● PROBLEM DETAILS
From the line containing "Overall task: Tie" to the final line of the material below, copy each line exactly, including both endpoints, and leave out all other lines.

● INFORMATION PROVIDED
--*--
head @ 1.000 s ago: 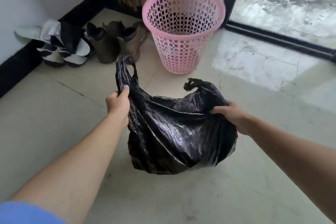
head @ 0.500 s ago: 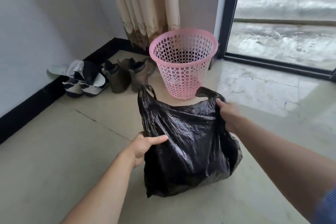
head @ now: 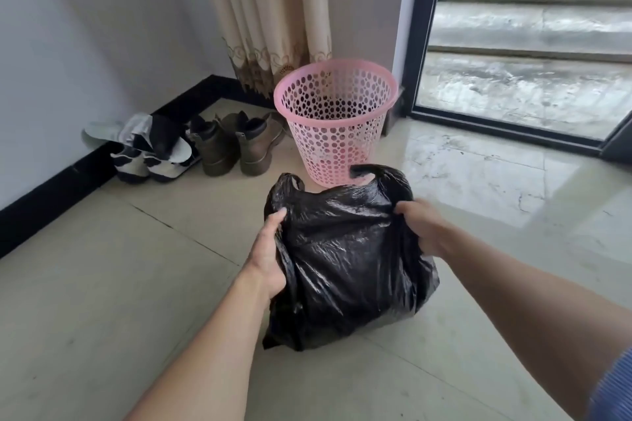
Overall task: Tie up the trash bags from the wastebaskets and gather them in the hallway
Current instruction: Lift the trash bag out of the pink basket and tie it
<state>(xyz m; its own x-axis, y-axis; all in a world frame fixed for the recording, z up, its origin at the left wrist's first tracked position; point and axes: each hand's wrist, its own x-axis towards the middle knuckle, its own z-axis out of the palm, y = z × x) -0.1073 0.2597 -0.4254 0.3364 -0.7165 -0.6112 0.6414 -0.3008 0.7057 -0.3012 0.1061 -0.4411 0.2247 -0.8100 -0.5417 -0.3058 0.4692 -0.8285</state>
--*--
● RESULT OF THIS EXERCISE
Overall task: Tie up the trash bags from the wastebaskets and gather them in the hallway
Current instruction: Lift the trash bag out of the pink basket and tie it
<state>(xyz m; its own x-axis, y-axis; all in a world frame fixed for the recording, z up, its origin at the left wrist's first tracked position; point and axes: each hand's wrist, its own x-axis towards the middle knuckle, its own z-axis out of the palm, y = z × x) -0.1073 0.2597 -0.4254 0.3364 -0.7165 -0.6112 0.6414 -0.3008 0.7057 -0.3012 0.1061 -0.4411 0.2247 -0.8100 -0.5417 -0.3058 0.4692 -0.8285</state>

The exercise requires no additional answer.